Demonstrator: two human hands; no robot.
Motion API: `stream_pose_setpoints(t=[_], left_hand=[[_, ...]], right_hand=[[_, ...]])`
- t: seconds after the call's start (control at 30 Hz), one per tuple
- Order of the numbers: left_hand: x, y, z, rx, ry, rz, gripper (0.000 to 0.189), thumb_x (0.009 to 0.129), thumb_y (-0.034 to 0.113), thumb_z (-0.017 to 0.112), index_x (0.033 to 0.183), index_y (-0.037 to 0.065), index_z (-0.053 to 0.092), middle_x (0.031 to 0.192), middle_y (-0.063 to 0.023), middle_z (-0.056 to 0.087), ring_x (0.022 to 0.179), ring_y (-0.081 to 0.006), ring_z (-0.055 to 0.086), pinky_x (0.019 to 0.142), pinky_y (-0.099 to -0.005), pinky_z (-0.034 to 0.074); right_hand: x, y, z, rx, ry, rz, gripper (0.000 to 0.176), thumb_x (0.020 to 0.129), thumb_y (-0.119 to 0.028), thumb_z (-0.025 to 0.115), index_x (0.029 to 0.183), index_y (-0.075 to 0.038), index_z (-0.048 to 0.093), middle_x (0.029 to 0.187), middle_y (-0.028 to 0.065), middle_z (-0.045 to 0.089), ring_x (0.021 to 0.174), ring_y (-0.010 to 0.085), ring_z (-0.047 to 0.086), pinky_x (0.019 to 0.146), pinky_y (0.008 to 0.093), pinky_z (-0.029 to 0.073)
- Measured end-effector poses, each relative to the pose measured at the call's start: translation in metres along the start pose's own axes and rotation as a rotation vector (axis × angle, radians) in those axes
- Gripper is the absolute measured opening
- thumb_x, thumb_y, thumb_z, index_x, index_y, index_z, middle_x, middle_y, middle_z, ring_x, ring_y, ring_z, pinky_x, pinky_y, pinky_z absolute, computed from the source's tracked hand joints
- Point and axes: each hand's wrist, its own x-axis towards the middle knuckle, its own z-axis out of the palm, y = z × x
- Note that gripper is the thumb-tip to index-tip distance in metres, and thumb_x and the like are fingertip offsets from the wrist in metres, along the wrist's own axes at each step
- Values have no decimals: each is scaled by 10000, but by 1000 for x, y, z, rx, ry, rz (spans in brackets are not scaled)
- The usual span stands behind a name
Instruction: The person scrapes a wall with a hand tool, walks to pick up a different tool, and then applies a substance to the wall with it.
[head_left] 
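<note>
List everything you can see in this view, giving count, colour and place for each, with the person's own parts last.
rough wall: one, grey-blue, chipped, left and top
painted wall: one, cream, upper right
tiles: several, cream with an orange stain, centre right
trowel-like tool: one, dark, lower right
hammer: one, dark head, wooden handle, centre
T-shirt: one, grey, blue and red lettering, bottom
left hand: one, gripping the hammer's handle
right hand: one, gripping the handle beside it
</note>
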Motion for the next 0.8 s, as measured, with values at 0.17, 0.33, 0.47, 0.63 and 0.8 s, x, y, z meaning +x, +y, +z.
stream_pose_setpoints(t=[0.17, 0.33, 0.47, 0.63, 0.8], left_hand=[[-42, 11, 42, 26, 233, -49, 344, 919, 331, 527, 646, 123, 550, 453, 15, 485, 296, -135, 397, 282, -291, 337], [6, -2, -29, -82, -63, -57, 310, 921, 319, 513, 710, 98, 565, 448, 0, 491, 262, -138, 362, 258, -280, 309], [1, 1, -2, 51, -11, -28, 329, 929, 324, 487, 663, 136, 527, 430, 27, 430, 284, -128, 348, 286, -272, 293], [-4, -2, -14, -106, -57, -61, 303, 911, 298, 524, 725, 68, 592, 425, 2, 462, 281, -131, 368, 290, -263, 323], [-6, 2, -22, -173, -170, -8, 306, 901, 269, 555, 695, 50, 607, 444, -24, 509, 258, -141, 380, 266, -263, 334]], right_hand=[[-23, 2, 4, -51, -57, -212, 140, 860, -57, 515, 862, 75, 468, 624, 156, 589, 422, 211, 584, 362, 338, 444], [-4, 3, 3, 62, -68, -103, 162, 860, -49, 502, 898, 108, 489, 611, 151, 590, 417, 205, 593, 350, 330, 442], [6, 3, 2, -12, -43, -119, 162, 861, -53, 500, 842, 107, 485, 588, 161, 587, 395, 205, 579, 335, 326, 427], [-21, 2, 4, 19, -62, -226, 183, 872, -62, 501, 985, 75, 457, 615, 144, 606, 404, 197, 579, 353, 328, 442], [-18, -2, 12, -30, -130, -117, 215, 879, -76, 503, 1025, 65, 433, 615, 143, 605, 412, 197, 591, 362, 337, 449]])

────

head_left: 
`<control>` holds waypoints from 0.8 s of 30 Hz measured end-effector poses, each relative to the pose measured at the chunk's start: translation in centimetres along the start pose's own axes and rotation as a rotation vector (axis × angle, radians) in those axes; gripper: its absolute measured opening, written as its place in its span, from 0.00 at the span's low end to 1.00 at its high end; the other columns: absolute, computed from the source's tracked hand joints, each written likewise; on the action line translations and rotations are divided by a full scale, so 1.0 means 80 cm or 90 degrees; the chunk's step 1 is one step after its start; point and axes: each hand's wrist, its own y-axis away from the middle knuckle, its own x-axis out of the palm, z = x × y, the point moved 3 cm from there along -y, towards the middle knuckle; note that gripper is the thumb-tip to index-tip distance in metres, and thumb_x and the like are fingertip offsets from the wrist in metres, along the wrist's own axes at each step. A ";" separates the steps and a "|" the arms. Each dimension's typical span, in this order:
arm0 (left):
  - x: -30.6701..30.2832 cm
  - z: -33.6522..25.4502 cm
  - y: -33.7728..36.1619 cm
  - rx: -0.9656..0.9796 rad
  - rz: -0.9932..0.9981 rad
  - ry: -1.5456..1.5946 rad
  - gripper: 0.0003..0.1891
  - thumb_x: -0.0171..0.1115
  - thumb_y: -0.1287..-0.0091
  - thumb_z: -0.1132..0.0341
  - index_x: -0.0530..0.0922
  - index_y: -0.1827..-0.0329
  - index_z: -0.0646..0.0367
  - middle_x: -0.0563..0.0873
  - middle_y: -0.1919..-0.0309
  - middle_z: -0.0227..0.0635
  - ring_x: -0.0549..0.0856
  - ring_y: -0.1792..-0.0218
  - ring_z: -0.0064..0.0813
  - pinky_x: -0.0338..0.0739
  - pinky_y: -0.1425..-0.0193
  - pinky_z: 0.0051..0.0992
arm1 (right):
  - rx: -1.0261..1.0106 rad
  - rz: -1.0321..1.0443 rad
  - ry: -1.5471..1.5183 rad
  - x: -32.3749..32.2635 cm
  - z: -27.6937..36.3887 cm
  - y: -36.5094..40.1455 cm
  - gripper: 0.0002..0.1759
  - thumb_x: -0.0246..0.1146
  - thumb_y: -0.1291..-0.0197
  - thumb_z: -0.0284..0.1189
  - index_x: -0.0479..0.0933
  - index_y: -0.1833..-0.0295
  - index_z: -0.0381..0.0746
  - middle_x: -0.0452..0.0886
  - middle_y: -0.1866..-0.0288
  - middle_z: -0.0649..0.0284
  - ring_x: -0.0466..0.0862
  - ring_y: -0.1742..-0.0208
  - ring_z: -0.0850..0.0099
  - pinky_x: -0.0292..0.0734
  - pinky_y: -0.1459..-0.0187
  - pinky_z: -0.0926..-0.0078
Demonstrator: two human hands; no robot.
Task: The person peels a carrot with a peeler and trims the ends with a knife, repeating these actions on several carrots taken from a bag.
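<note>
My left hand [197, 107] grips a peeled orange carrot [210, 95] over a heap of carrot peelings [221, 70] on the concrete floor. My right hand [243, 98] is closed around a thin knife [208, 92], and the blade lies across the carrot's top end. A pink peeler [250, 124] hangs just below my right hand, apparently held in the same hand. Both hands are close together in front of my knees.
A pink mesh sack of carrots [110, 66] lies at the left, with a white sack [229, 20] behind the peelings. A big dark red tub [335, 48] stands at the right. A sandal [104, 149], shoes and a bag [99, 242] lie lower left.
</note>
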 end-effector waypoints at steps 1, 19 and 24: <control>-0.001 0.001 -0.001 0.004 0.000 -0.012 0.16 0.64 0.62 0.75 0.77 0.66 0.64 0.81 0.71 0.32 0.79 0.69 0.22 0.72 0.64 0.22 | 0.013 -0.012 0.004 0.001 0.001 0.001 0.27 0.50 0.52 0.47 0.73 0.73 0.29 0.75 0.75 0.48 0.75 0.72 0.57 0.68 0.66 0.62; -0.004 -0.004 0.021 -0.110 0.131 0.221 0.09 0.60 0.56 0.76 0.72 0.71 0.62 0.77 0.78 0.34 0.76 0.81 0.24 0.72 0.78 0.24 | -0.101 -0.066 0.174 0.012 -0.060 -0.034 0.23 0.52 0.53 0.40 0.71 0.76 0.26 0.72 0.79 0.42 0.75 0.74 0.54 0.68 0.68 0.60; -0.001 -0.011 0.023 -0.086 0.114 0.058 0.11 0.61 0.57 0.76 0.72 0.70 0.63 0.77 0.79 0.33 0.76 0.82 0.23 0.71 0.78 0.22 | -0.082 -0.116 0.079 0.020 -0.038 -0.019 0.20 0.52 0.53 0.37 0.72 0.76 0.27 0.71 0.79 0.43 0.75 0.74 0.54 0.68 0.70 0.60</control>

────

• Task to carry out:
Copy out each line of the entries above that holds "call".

• Answer to this task:
- t: seconds after the call's start (control at 30 Hz), one per tuple
- Measured end-effector poses, each relative to the pose measured at the call's start: translation in metres along the start pose's own axes and rotation as a rotation vector (axis × angle, radians) in those axes

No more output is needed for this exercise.